### WORK REQUEST
Copy all lines in the data that contain the string "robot".
*** Opening of RECORDS FOR PROCESSING ***
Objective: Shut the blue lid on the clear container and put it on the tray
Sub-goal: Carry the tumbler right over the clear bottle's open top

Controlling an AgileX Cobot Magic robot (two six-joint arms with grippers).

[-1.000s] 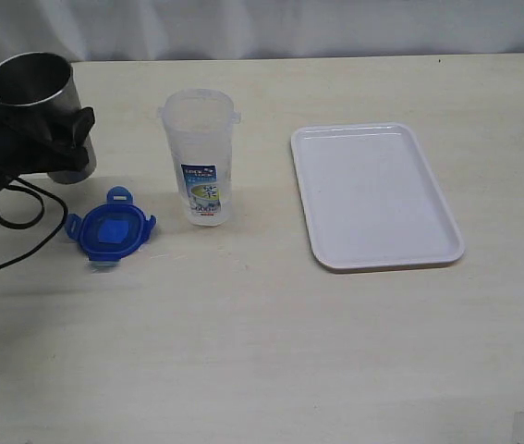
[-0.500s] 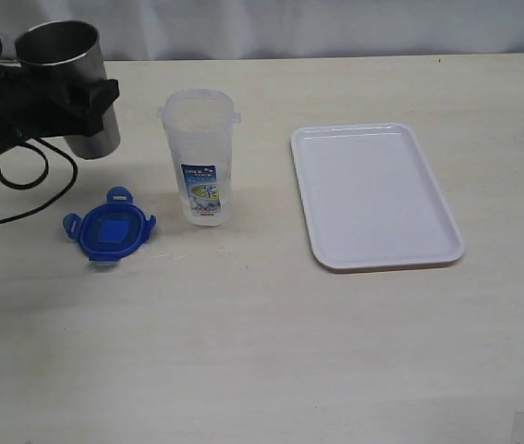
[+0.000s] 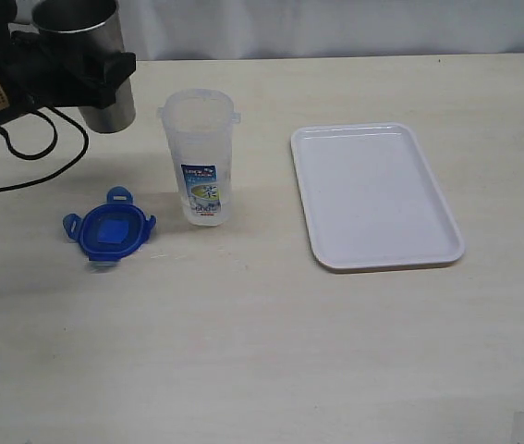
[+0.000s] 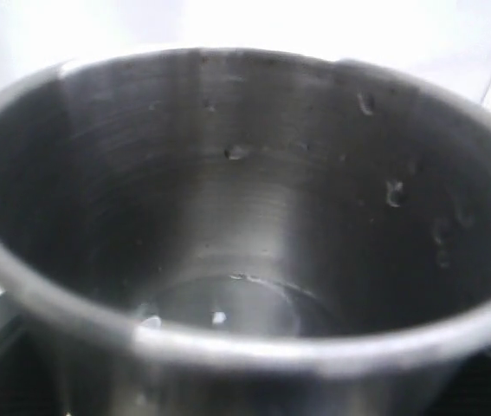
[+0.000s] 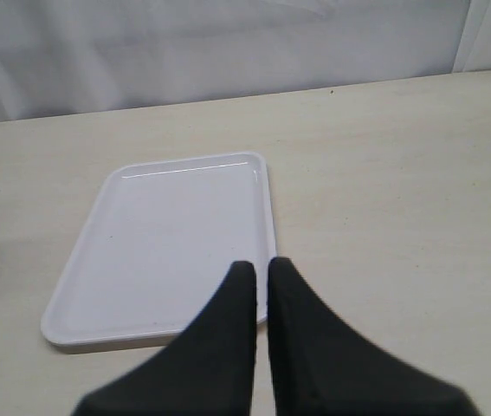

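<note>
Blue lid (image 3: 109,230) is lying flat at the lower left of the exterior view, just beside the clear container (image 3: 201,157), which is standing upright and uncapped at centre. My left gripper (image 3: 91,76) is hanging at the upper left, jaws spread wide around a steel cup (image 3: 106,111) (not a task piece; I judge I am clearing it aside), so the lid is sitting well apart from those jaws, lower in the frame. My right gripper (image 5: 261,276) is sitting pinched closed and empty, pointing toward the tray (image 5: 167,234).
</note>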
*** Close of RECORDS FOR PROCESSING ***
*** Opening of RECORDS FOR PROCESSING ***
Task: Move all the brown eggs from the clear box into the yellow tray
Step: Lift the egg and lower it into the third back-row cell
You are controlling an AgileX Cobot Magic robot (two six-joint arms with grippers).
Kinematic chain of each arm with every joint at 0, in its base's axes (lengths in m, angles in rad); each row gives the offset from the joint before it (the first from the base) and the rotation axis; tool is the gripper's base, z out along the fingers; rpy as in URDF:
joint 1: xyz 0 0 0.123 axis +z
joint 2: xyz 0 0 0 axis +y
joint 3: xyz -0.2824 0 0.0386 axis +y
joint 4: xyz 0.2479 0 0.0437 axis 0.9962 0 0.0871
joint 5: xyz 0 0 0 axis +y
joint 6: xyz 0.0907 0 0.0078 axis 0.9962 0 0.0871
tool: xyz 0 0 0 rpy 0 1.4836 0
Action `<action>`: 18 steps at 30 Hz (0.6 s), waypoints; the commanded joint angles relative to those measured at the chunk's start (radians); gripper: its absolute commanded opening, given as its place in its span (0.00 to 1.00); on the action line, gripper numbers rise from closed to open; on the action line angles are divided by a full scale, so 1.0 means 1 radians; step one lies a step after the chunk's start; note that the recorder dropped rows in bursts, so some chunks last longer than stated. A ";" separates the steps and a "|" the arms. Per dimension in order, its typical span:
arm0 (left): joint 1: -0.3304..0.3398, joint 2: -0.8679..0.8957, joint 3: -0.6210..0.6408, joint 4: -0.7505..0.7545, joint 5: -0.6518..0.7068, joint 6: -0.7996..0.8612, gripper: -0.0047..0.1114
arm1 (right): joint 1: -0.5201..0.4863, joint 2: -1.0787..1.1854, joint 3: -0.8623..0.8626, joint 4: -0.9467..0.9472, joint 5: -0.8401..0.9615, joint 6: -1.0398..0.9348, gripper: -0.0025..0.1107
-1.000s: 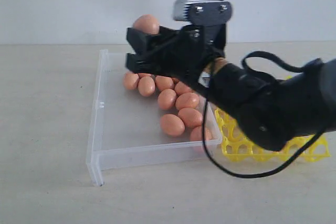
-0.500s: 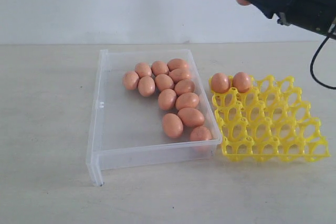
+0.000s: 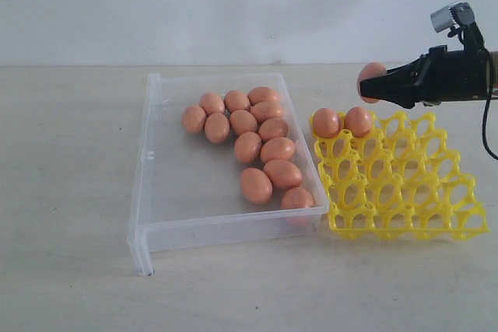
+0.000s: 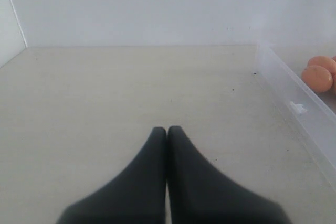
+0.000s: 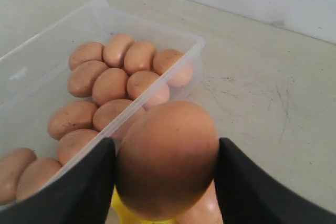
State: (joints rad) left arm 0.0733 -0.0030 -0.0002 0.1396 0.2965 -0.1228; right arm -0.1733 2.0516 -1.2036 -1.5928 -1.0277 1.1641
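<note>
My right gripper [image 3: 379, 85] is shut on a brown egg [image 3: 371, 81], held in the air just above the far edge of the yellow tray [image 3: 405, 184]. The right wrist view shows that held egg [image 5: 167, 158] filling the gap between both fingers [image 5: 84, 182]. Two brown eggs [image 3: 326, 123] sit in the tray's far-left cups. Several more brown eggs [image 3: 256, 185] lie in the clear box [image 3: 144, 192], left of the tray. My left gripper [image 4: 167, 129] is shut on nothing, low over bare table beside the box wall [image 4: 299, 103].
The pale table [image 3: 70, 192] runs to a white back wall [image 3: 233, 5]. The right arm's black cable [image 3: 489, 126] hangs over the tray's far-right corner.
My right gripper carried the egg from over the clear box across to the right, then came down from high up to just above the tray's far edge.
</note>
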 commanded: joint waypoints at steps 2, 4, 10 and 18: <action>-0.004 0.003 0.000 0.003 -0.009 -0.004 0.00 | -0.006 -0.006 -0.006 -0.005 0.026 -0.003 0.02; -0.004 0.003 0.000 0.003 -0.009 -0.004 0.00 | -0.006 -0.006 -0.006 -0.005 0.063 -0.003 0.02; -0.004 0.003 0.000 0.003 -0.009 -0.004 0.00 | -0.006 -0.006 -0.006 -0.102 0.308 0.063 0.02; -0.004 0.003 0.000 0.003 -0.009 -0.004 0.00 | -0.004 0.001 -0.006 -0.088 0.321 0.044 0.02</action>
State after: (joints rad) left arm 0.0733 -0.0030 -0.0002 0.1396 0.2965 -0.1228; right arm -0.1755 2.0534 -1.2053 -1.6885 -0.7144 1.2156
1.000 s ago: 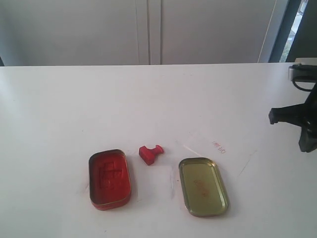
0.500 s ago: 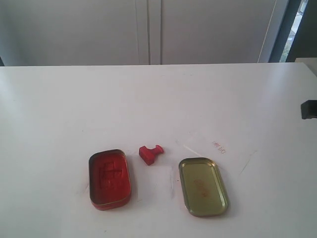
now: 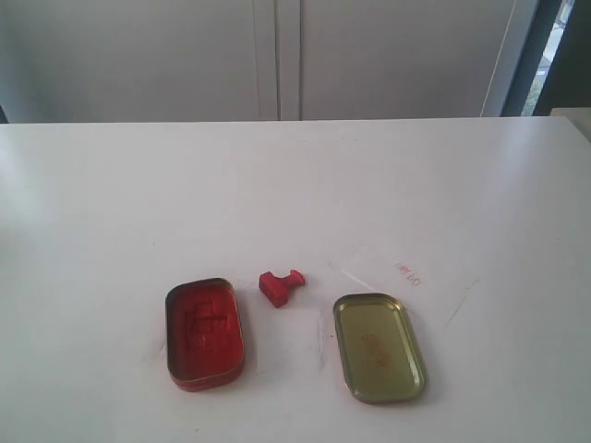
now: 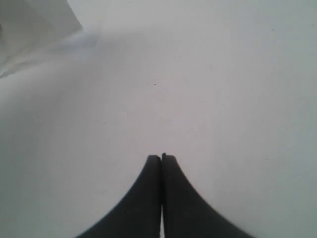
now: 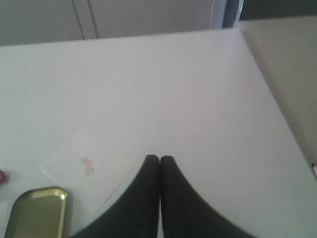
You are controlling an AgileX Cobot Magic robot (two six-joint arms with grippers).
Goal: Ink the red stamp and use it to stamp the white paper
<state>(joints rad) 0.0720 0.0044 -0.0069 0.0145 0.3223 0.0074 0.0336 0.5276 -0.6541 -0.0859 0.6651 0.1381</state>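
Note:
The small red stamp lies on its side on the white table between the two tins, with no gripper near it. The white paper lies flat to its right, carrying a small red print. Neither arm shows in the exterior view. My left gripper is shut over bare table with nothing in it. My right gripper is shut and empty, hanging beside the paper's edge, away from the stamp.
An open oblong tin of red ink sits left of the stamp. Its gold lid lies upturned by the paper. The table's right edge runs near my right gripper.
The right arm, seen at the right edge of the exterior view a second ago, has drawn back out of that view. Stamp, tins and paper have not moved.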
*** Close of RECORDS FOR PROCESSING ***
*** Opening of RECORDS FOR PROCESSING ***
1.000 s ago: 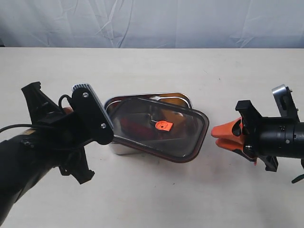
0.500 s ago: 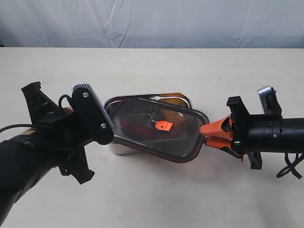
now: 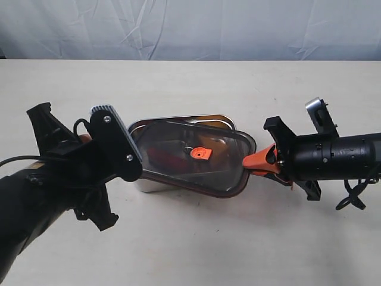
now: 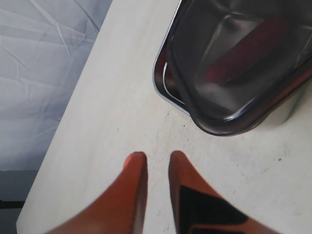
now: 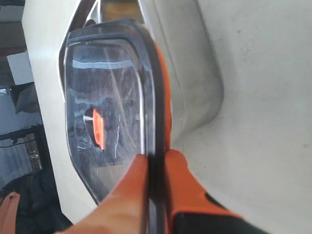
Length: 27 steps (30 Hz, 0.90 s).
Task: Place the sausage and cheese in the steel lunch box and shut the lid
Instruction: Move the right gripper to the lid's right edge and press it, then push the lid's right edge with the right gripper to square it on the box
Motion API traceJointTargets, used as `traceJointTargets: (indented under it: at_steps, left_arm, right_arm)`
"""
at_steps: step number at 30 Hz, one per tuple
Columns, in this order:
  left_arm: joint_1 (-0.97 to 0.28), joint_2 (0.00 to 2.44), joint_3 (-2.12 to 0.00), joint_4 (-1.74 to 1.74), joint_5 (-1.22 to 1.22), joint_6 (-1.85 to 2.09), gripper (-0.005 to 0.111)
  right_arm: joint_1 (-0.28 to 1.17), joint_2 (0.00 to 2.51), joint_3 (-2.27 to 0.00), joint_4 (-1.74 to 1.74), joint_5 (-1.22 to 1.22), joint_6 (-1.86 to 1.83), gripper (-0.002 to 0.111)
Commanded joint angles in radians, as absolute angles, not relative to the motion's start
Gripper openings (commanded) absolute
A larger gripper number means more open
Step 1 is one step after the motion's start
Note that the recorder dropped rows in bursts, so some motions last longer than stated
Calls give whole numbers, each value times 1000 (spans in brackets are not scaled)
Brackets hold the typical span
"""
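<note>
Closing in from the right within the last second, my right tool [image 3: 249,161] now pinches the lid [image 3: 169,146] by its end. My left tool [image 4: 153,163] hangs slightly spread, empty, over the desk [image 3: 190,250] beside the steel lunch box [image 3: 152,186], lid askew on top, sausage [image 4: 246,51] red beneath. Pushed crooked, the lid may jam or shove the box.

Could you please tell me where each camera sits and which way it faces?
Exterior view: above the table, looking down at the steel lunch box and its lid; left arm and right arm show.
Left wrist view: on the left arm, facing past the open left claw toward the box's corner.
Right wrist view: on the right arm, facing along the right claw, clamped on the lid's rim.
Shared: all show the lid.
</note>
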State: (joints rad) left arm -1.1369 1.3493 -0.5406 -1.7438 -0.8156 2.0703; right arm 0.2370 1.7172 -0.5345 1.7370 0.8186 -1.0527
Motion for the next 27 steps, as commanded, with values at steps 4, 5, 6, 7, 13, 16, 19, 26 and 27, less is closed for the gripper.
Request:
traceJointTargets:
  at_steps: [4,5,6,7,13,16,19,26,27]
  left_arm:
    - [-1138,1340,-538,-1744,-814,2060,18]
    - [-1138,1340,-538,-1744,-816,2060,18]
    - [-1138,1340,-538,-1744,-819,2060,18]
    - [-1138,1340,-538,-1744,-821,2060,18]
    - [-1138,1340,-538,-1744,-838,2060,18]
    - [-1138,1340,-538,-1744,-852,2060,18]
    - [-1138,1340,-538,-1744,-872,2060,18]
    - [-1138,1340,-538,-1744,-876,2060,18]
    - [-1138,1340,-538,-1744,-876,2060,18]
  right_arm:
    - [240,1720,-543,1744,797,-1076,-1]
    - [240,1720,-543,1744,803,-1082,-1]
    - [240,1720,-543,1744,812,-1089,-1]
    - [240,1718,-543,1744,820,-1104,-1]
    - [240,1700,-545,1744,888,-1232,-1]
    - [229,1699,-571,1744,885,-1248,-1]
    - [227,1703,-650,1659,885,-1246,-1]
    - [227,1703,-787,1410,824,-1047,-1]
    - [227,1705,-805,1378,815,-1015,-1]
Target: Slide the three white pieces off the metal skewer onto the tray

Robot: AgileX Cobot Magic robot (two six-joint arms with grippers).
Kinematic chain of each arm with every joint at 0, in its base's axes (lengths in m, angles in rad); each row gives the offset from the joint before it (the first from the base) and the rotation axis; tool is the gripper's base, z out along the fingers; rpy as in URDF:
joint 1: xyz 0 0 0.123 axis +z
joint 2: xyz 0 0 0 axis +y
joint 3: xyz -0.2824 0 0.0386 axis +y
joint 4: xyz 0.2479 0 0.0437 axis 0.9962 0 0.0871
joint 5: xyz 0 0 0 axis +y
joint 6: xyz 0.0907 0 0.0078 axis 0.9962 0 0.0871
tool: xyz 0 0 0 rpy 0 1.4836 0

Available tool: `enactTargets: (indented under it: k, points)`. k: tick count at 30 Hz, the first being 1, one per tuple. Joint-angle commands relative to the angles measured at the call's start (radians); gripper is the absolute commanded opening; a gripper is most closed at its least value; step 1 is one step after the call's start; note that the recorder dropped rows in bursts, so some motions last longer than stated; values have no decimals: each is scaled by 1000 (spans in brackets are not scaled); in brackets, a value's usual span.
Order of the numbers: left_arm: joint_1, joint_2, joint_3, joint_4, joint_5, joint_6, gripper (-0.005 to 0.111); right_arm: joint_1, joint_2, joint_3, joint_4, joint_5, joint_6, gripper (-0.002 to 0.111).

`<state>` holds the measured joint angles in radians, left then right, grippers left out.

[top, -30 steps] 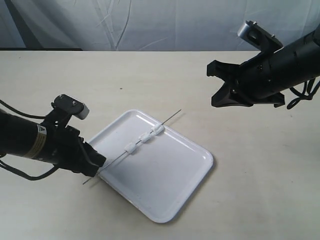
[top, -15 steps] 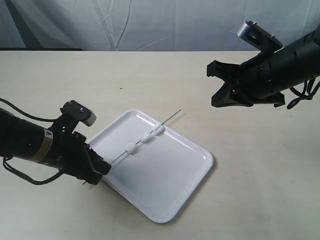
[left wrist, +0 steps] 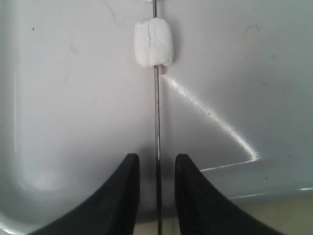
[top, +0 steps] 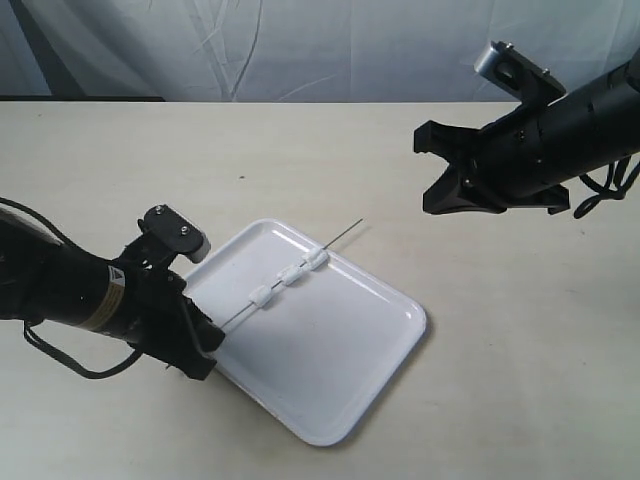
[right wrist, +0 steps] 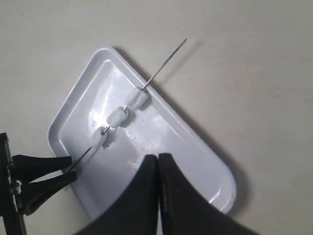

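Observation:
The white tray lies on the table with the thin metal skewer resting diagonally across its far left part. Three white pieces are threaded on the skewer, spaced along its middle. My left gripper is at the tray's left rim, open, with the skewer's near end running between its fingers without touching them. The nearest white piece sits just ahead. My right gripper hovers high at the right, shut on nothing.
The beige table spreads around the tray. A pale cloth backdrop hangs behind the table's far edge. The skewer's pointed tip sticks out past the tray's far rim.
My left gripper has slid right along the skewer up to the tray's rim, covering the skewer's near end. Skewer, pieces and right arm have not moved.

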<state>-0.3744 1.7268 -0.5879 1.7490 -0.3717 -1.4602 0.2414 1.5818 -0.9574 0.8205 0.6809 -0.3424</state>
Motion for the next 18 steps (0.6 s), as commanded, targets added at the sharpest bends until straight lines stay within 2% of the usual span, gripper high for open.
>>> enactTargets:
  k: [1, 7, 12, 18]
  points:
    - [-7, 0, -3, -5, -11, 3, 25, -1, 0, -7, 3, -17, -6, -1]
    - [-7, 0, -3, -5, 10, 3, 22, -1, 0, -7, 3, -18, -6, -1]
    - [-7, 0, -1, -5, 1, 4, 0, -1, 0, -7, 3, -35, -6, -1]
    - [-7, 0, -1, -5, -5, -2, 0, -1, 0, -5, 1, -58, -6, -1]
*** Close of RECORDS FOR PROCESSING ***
### EXERCISE ANSWER
Controlling an AgileX Cobot Magic robot (two six-joint arms with grippers).
You are controlling an AgileX Cobot Magic robot (two six-joint arms with grippers).
You are controlling an AgileX Cobot Magic robot (two six-joint arms with grippers).
Robot: AgileX Cobot Magic robot (two six-joint arms with grippers).

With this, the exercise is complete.